Prefix-sum archetypes (incl. prefix-sum + hash, prefix XOR, difference array, 2D)

The prefix-sum family answers one question, asked five different ways. The question is: what is the aggregate of a contiguous slice of a sequence, and can it be computed without re-walking the slice every time? The answer is a single algebraic identity, applied to whichever operator the problem hands you.

The decision#

Define prefix[0] = 0 and prefix[i] = nums[0] + nums[1] + ... + nums[i-1] for i from 1 to n. The sum of nums[l..r] inclusive then collapses to one subtraction:

sum(nums[l..r]) = prefix[r+1] − prefix[l]

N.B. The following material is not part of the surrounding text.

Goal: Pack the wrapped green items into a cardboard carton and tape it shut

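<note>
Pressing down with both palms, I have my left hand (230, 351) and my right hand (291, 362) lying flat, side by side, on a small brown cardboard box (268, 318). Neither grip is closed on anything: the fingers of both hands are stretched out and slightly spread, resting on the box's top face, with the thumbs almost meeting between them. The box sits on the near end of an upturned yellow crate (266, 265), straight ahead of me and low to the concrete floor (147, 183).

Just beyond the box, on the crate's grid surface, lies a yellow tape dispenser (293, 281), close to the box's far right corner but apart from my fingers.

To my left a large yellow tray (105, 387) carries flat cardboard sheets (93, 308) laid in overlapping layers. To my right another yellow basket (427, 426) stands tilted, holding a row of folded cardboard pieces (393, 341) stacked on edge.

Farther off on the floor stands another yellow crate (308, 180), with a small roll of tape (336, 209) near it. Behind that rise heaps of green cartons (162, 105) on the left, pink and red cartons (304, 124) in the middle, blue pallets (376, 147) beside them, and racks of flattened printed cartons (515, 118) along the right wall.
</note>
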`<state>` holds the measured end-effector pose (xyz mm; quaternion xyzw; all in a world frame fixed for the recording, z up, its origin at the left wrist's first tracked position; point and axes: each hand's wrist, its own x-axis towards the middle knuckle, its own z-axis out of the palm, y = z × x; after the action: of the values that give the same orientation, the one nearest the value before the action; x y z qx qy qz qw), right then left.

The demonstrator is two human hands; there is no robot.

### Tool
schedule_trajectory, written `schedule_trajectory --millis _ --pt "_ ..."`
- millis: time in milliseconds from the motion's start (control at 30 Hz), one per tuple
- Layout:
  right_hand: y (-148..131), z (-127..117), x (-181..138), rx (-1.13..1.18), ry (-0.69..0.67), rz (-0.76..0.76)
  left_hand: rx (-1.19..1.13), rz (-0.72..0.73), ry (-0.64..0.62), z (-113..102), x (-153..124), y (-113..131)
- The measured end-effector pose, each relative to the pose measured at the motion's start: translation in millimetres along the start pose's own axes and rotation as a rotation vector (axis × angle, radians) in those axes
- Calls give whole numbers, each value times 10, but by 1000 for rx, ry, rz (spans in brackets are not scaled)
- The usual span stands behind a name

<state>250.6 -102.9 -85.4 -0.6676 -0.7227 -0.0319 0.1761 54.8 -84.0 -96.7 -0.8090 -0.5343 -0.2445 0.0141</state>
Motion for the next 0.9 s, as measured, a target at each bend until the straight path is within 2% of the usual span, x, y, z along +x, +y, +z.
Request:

That identity is the spine of every variant on this page. Build the prefix table once in O(n), answer each range query in O(1), beat the O(n × Q) brute-force scan whenever Q is comparable to n.^[1]

Three properties have to hold for the trick to work. The aggregation operator must be invertible (subtraction undoes addition; XOR is its own inverse). The input must be static between queries, or else the workload must be the inverse shape: many updates, one final read. And the empty-prefix sentinel prefix[0] = 0 must be a real entry in the table, not a special case in the query code. That sentinel is what lets the formula handle l = 0 without a branch, and it shows up again, in different shapes, in every other archetype on this page: as counts[0] = 1 in the hash variant, as the leftmost-and-topmost row of zeros in the 2D variant, as the implicit diff[r+1] -= delta boundary in the difference array.

Two pivots fan the family out. What does the operator aggregate? Sums, XORs, parity-mapped 0/1, residues mod K, all behave like sums under an invertible binary op. What is the workload shape? Build-once-query-many in 1D or 2D, build-and-query interleaved with a hash, or many range updates followed by one read. The five archetypes below are what those pivots produce.

The flowchart#

Operator on the first branch, workload shape on the second, dimensionality on the third. Mutable arrays leave the family entirely.

Variants#

A. Cumulative sum (1D prefix sum)#

Recognition signal. The input is a static array; the workload is many range-sum queries. The cue sentence is "the array does not change" with "many calls to sumRange", which is LC 303 verbatim.^[2]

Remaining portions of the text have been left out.